Well I’d forgotten all about it until I came across a UK singles chart list from July 1978 the other day and then got mildly obsessed with it and the memories it evoked: Boogie Oogie Oogie (the clue was in the lyric) by A Taste Of Honey.    That week in the charts, You’re the One That I Want was No 1,  and the Smurf Song was No. 2.    A few places down there was quite a diverse mix of artists, in fact it seems weird to think of it now as I wouldn't have remembered them being in the same timeframe: James Galway, Showaddywaddy, Lindisfarne, Boney M, Renaissance, ELO.   Then further down – in the 30s -  it got really quite cool and definitely up my street with Buzzcocks, Sham 69, Xray Spex and Steel Pulse.  With all that going on, Boogie Oogie Oogie was not a song I “should” have favoured at all.

But memories of it, like so many things, are inextricably linked to the personal landscapes they inhabit, and I can’t separate this song from a week in July 1978 spent in Sussex on a Geography field trip with my school year.   Like something from the (wonderful) Please Sir! film, it was that peculiar marriage of school life and away-from-home freedom.  It was a week of giggling fits (those truly painful ones, when your lungs feel as if they're going to burst through your ribcage), of  bags of Chipsticks smuggled in satchels for midnight feasting, of sneaking out of places we should have been and sneaking into places we shouldn’t, the covert smoking of Rothmans in the woods, ghost stories and glow-worms, packed lunches and sunburn, and seeing teachers drinking beer. Well, you know, I’m sure.   
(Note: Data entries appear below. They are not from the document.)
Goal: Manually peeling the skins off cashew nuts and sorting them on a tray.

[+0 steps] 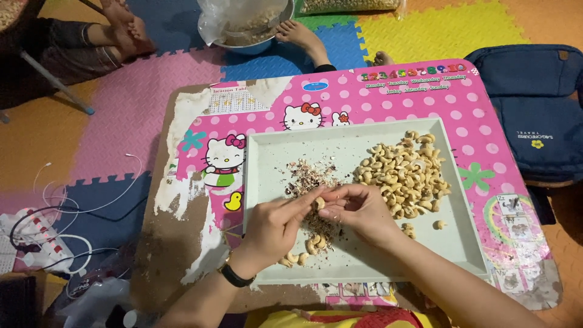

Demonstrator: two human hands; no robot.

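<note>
Head view: left hand (273,228) and right hand (358,209) pinch 1 cashew (318,203) together over the tray (267,164) middle, so skins (306,176) land inside.

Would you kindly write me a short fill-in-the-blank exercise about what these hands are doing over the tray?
1. Both hands, left hand and right hand, pinch one ____ between the fingertips.
2. The big pile of cashews lies on the tray's ____ side.
3. A black ____ sits on the left wrist.
4. The tray rests on a ____ low table with white dots.

Missing words: cashew; right; watch; pink
</note>
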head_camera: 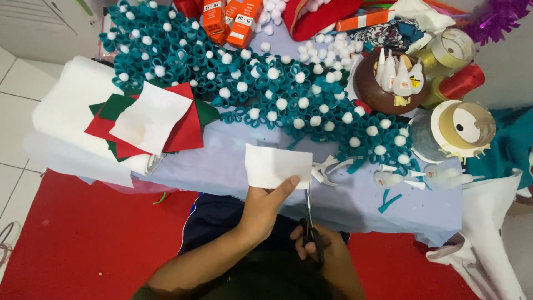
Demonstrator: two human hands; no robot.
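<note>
My left hand (265, 208) pinches the lower edge of a white felt rectangle (275, 165), holding it flat over the front of the pale lavender table (222, 166). My right hand (319, 247) grips black-handled scissors (310, 219), the blades pointing up at the felt's lower right corner. White felt offcuts (327, 168) lie just right of the piece. Behind it stretches a large pile of teal felt flowers with white pompom centres (266, 94).
Red, green and white felt squares (150, 119) are stacked on a white roll at left. Orange glue boxes (230, 19), a brown bowl of glue tubes (391, 80), ribbon spools (463, 128) and loose glue tubes (422, 178) fill the back and right. Red mat covers the floor.
</note>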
Boogie Oogie Oogie always seemed to be playing on the little radio my schoolgirl friends and I took into our accommodation block, a long wooden chalet with greasy windows.  It was next door to one with German students, both male and female, who reportedly wandered around in it with no clothes on and weren’t embarrassed.  Oh, those liberal Europeans!

That month, I bought Buzzcocks Love You More.  I’d never have bought Boogie Oogie Oogie



What I didn’t realise at the time, though, was just how cool the two front women from A Taste Of Honey were.  The single peaked at No. 3 in the charts here, and while I remember hearing it all the time I don’t recall ever seeing any footage of them - I'm sure I’d have been so chuffed to see them play their guitars.   So, finding this performance below was quite a treat, even if it is nearly 40 years too late.  That smiling confidence, the fast funky bass, the bendy guitar solos (there’s a kind of Isley Brothers sound coming out of that Stratocaster).  Even if you don’t like the song, I promise you the way they play their instruments is a joy to watch.  

Plus they were right, lyrically - weren't they?!

If you're thinkin' you're too cool to boogie
Boy, oh boy, have I got news for you
Everybody here tonight must boogie
Let me tell ya, you are no exception to the rule.